Distruggere non chiede tensione né attenzione, basta qualche gesto goffo, se ci va: la freccia cade da sé.
Chi è woke di fatto ha un ruolo molto meno attivo di chi viveva nell’epoca dell’incanto del mondo. Gli incantati, unwoke per eccellenza, vedevano nel mondo i segni del divino e attribuivano allo spirito il compito di sollevare l’uomo nella dimensione del mistero e, come conseguenza, forgiavano il mondo attorno a sé con una forza creativa.
È questa la cifra dell’ora presente: tutto precipita. Tutti gli uomini, le istituzioni, che dovevano difenderci, precipitano con noi. Noi stessi manchiamo delle doti morali e intellettuali, della forza di volontà, per resistere alla caduta.

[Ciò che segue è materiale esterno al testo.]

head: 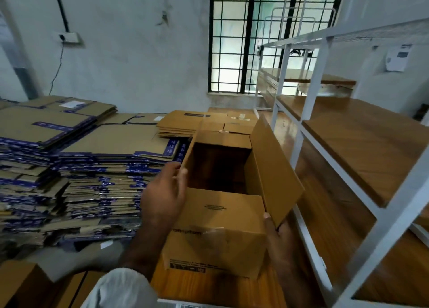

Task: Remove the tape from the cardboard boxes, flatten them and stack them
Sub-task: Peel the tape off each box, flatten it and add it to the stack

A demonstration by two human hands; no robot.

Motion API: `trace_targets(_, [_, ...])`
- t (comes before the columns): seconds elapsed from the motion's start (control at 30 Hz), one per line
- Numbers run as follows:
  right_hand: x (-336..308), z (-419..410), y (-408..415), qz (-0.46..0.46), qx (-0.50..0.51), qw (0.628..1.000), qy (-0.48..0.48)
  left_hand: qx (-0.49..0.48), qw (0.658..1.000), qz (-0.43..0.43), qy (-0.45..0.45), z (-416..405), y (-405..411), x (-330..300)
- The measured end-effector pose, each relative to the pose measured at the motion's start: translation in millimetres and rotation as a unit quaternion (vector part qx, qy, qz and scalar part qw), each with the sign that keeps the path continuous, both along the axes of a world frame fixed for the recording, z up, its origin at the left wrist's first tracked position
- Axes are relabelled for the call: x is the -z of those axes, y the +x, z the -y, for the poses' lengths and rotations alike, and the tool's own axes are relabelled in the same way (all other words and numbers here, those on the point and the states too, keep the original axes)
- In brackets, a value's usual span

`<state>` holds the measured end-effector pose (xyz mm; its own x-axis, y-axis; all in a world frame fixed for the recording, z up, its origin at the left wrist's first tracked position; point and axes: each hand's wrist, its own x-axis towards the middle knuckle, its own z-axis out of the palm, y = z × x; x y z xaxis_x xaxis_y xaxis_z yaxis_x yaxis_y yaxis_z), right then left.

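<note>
On the wooden surface, both hands' (162, 193) (277, 234) grips clamped around the open box (218, 233).

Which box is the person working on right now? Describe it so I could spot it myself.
Beside the white shelf rack, in front of the flattened cardboard stacks, stands the open box. Unlike its neighbours it is not flat, and both hands hold it.

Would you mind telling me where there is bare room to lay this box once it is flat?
The wooden shelf inside the white rack on the right shows bare. The small flat stack behind the box could take one on top. Left is crowded with tall piles. Both the left hand and right hand hold the box.
</note>
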<state>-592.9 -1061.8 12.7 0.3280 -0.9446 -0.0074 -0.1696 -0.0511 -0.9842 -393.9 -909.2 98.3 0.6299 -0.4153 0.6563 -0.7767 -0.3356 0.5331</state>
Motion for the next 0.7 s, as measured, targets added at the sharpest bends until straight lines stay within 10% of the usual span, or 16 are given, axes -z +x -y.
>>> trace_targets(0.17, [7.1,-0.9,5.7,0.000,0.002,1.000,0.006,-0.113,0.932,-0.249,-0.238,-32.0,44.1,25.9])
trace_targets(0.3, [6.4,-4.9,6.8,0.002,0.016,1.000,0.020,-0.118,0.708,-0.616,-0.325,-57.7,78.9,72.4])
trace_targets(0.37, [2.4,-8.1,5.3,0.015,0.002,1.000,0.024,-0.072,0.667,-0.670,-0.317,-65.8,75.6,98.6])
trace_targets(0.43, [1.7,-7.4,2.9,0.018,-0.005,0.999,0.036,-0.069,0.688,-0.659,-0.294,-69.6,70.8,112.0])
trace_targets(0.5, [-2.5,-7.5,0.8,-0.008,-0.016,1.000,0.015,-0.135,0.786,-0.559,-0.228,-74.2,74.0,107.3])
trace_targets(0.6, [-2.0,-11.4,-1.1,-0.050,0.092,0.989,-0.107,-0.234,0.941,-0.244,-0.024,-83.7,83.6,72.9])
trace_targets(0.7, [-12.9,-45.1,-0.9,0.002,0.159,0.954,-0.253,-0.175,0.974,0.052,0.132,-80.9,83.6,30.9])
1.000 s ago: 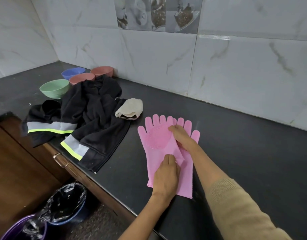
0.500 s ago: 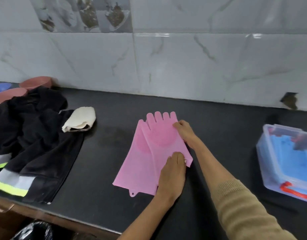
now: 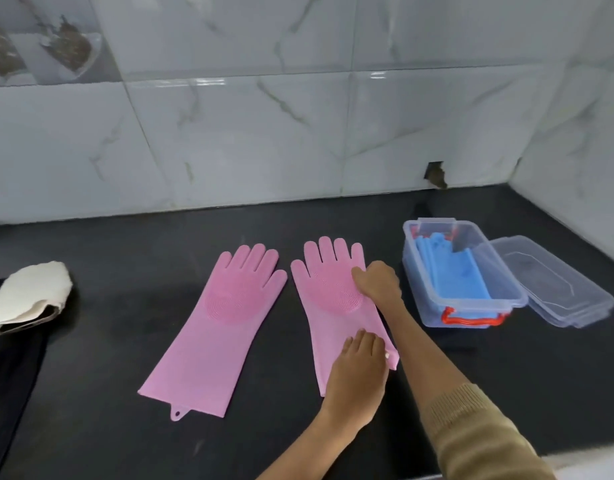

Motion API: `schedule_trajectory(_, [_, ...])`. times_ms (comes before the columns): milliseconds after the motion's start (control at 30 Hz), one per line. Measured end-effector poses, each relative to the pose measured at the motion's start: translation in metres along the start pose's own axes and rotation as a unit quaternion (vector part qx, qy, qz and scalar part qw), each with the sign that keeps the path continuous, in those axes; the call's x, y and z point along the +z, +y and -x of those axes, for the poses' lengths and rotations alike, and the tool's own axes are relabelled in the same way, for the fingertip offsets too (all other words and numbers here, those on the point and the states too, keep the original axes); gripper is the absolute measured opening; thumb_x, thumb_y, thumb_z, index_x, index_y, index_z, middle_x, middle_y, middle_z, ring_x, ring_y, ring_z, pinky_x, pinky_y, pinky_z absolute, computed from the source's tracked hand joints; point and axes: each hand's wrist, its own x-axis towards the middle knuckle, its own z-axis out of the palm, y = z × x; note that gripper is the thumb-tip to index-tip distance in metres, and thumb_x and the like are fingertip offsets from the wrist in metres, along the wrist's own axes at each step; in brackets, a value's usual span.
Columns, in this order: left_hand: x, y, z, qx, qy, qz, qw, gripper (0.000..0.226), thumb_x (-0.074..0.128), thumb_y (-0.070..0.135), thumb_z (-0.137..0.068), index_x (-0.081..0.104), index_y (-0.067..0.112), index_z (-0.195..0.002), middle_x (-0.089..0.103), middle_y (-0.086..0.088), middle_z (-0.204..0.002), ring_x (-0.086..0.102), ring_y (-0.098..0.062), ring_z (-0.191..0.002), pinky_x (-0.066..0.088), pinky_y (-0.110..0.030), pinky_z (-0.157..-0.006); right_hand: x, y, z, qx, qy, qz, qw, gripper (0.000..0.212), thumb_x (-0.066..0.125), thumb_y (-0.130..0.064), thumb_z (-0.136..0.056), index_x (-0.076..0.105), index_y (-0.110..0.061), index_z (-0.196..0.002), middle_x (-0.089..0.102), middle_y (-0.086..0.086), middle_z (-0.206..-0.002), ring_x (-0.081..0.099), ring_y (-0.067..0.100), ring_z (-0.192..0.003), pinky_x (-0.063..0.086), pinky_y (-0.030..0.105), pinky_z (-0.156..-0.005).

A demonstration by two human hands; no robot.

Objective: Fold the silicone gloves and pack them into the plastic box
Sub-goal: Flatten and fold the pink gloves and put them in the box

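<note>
Two pink silicone gloves lie flat, palm side up, on the black counter. The left pink glove (image 3: 222,323) lies free. Both my hands hold the right pink glove (image 3: 328,299): my right hand (image 3: 376,284) grips its right edge beside the bristled palm, and my left hand (image 3: 357,372) pinches the right edge of its cuff. To the right stands the clear plastic box (image 3: 414,275), open, with a red handle and blue gloves (image 3: 451,271) inside.
The box's clear lid (image 3: 555,285) lies just right of it. A beige cloth (image 3: 25,296) and a black garment (image 3: 7,368) are at the far left. Tiled walls close off the back and right. The counter's front edge runs along the bottom.
The two gloves lay stacked before. My hands have carried the top one to the right and laid it flat beside the other. The view has swung right, showing the box and lid.
</note>
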Motion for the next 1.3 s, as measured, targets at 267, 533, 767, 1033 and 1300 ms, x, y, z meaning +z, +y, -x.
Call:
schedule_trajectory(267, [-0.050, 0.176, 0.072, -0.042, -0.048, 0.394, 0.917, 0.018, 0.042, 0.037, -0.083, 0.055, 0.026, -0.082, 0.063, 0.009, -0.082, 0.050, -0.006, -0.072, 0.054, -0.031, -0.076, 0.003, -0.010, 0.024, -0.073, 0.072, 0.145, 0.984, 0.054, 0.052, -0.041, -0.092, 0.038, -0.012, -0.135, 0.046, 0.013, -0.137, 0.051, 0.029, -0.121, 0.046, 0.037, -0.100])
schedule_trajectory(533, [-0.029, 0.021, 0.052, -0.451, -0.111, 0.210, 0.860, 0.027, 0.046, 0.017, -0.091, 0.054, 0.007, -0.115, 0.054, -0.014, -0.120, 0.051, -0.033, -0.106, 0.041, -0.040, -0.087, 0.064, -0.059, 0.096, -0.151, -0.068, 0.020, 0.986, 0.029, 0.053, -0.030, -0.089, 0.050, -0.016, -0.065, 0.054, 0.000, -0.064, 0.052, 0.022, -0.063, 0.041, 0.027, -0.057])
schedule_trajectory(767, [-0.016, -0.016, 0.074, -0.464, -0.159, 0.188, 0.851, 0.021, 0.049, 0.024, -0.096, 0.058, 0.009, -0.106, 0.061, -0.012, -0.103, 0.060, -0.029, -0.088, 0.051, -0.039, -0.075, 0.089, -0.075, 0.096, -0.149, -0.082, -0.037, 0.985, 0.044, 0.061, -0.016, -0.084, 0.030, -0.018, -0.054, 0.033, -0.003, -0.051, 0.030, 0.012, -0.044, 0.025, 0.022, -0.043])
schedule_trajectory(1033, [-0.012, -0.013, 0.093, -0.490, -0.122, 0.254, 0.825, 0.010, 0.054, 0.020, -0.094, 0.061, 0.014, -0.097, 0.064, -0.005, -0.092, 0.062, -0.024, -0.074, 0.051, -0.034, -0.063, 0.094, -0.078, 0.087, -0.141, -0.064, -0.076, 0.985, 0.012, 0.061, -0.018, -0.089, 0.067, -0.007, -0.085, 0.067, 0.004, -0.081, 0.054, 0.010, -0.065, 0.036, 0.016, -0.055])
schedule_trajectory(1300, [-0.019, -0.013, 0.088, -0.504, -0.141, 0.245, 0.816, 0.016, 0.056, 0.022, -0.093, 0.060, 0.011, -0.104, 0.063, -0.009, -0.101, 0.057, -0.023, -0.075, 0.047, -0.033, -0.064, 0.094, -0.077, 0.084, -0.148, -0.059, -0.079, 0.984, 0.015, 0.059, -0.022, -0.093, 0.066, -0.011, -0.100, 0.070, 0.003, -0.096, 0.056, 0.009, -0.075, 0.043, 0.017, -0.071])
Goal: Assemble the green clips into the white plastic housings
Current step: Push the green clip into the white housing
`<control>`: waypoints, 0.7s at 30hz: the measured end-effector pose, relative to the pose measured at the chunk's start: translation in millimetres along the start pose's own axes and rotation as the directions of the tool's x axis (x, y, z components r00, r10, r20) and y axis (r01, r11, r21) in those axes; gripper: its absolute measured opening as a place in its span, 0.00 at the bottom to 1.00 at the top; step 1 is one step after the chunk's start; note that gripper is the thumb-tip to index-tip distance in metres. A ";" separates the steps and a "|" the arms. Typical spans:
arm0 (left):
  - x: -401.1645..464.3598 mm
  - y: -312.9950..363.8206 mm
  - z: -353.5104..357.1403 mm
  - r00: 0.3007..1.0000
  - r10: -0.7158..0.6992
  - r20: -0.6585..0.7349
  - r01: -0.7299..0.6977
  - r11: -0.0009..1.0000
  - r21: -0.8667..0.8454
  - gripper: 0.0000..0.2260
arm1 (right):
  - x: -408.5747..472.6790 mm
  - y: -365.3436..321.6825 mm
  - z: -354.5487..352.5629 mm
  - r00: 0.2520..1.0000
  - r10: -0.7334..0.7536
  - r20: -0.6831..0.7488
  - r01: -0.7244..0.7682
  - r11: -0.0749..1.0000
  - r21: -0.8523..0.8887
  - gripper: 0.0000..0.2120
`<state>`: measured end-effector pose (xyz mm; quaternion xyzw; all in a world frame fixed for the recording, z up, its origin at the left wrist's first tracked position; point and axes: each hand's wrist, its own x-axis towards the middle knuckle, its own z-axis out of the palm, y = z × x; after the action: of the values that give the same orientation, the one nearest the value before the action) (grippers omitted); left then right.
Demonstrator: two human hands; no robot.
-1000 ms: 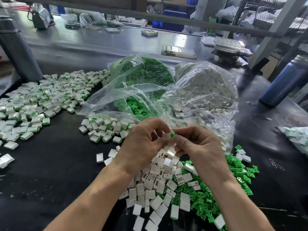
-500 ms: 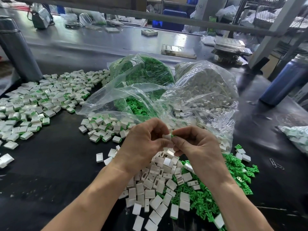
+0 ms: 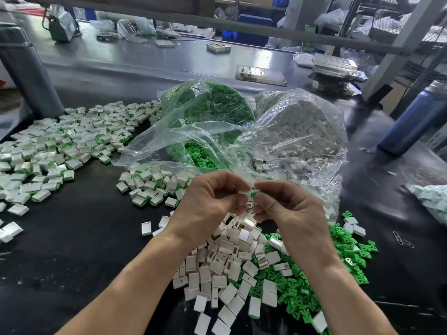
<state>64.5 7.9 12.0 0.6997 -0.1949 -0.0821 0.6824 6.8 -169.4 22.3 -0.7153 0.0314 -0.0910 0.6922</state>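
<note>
We see bare black table (image 3: 72,262) at lower left: open passage. Centre and lower right blocked by loose white housings (image 3: 225,269) and green clips (image 3: 300,291). Two plastic bags (image 3: 242,131) wall off the middle. Assembled pieces (image 3: 55,151) crowd the left edge. A blue bottle (image 3: 413,122) stands upper right, a grey post (image 3: 24,68) upper left.
</note>
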 end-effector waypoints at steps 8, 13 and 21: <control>-0.3 -2.6 3.6 1.000 0.017 -0.018 -0.017 1.000 0.011 0.06 | -0.1 -0.9 2.4 1.000 -0.001 0.004 0.001 1.000 -0.031 0.04; -0.2 -2.2 2.2 0.999 0.037 -0.038 -0.033 0.993 0.112 0.04 | -0.2 5.2 4.6 0.998 -0.055 -0.017 0.053 0.994 -0.095 0.04; -2.3 0.8 3.6 0.995 0.076 -0.060 -0.065 0.984 0.165 0.05 | -2.5 10.0 9.1 0.989 -0.144 -0.044 0.133 0.973 -0.187 0.11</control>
<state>60.9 5.5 12.2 0.7482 -0.2030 -0.0183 0.6314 6.8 -160.5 11.9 -0.7735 0.0097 -0.1563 0.6142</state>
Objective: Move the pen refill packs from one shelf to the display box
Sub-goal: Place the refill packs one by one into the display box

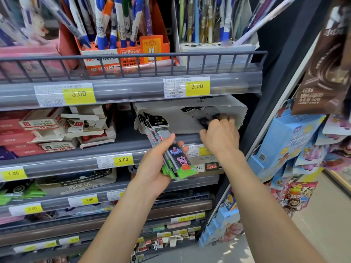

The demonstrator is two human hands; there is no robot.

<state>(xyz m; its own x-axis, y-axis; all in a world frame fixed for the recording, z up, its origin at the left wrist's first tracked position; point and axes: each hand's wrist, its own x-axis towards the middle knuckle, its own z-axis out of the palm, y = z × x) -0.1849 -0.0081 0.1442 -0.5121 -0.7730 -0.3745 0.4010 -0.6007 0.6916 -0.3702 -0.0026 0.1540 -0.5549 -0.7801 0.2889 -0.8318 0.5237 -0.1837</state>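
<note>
My left hand (152,168) grips a fanned stack of pen refill packs (167,147), black at the top with a pink cartoon pig and green at the bottom. The stack is held up in front of the second shelf. My right hand (220,135) reaches into the white cardboard display box (239,109) on that shelf, fingers curled round a dark refill pack (204,121) lying inside. More of that pack is hidden behind the hand. A few dark packs lie deeper in the box.
Above, a wire-railed shelf (133,56) carries an orange Miffy pencil box (129,54) and a white pen holder (218,48). Left of the display box sit torn red-and-white cartons (66,128). Snack bags hang on a rack at right (303,149). Price labels line each shelf edge.
</note>
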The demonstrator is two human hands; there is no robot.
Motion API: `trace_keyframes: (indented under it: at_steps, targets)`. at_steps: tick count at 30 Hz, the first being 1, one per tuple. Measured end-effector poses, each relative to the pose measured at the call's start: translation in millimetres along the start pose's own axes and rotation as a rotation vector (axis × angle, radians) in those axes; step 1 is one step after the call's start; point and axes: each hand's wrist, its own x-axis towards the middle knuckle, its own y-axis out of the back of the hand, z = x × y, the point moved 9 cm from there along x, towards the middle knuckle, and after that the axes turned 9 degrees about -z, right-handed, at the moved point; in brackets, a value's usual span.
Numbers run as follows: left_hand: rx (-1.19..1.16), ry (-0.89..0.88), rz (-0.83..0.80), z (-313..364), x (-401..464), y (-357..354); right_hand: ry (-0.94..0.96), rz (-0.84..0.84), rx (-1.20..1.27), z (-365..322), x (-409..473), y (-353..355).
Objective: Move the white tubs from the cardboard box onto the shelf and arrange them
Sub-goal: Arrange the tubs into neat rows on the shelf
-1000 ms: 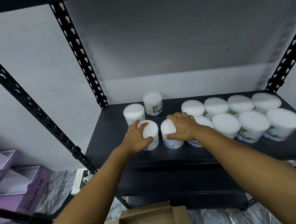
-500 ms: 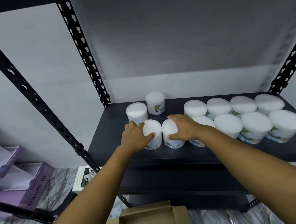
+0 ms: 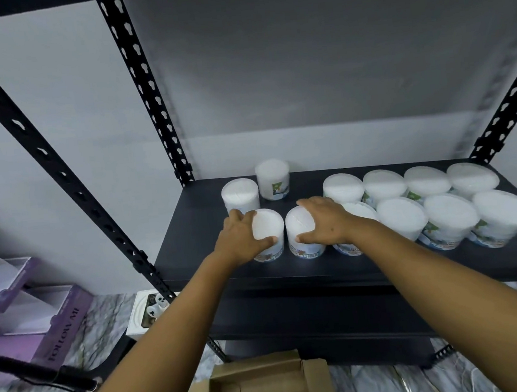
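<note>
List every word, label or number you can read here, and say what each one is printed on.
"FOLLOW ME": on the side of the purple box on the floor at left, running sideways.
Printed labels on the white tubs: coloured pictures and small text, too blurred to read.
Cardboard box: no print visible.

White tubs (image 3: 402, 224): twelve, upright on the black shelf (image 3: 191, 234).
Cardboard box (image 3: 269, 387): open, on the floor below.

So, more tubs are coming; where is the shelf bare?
Bare: the shelf left of the left hand, and the back strip between the lone rear tub and the right-hand rows. Crowded: that right-hand block.
</note>
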Motion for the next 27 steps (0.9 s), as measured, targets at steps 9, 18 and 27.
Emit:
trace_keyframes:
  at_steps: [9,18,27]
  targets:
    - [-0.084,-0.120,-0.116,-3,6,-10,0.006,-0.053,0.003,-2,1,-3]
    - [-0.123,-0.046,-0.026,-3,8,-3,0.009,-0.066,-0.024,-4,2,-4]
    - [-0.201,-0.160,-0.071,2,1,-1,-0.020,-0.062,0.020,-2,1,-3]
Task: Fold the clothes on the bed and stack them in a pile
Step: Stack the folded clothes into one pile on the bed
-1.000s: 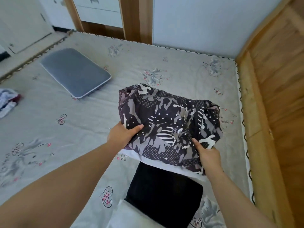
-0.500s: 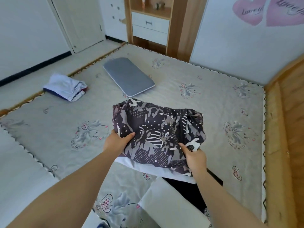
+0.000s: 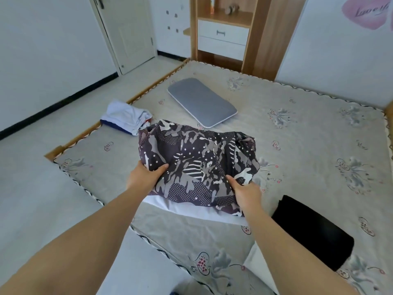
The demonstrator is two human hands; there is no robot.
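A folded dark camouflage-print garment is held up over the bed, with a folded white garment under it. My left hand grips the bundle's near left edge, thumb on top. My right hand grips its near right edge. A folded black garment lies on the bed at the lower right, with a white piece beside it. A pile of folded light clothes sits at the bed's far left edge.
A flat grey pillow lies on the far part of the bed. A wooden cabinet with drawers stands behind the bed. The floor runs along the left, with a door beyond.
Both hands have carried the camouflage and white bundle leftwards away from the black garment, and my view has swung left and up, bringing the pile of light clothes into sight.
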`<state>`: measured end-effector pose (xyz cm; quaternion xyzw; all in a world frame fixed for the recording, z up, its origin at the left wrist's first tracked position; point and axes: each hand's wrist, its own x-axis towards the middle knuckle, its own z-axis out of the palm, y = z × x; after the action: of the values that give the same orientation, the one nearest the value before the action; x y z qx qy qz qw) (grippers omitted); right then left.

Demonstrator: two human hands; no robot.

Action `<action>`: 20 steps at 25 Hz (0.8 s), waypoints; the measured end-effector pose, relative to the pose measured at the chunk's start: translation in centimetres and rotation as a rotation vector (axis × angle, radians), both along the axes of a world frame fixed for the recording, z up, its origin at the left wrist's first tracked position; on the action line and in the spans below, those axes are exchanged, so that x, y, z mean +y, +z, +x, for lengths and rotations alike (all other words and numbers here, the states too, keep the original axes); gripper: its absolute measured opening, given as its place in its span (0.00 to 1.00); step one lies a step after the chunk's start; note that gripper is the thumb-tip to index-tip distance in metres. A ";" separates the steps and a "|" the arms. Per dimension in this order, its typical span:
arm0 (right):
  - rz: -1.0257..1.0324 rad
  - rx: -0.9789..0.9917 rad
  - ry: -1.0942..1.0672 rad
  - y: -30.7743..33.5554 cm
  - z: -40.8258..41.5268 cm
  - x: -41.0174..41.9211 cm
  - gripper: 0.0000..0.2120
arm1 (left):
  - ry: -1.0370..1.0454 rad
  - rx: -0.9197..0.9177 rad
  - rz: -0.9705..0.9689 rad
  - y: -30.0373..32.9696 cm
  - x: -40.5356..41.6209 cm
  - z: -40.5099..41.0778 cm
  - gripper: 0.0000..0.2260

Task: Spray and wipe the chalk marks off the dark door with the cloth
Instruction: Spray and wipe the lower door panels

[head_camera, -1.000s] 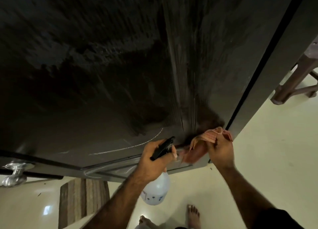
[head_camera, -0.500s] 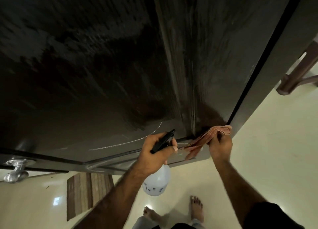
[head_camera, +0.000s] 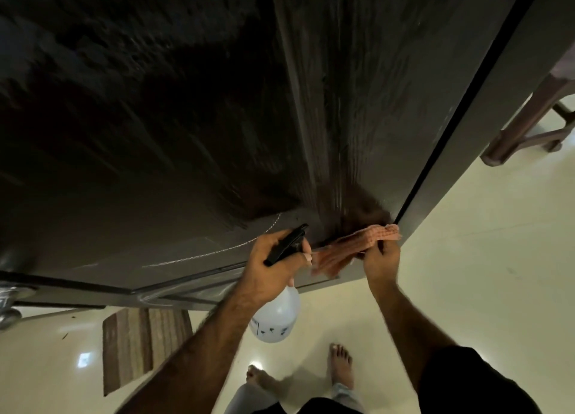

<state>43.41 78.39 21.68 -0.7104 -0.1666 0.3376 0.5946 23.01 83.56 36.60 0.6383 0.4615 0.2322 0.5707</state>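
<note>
Observed from the head camera, left to right. A metal door handle [head_camera: 7, 307] sits at the far left edge, low on the dark door [head_camera: 155, 118], which fills most of the view. A striped mat [head_camera: 141, 345] lies on the pale floor [head_camera: 466, 273] beneath the door's lower edge. A thin curved chalk mark [head_camera: 217, 251] runs across the lower door panel, ending just left of the left hand.

The left hand [head_camera: 273, 270] is closed around the black trigger head of a spray bottle [head_camera: 275, 317]; the white bottle body hangs below the fist, nozzle pointing toward the door. Just right of it, the right hand [head_camera: 381, 258] pinches an orange checked cloth [head_camera: 351, 251], fingers curled over it, the cloth held against the door's lower right corner near the door edge. The wood above the cloth looks darker and streaked.

Two bare feet [head_camera: 340, 364] stand on the floor below the hands. A dark wooden furniture leg [head_camera: 525, 127] stands at the far right, beyond the door edge.
</note>
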 end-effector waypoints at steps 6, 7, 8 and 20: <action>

Il solo baluardo è costituito dalla vita dello spirito, ma bisogna saperla mantenere mentre tutto crolla, e non è facile.
Da anni parliamo di piccoli resti e minoranze creative, ma all’improvviso pare di vedere che la freccia ha continuato la sua traiettoria verso il basso e anche queste minoranze si sono in larga parte disciolte.
La civiltà è una freccia. La guardo rapita, come fosse una ripresa al rallentatore. Ancora pochi fotogrammi e toccherà terra.
Da lì in poi, saranno giorni per arcieri.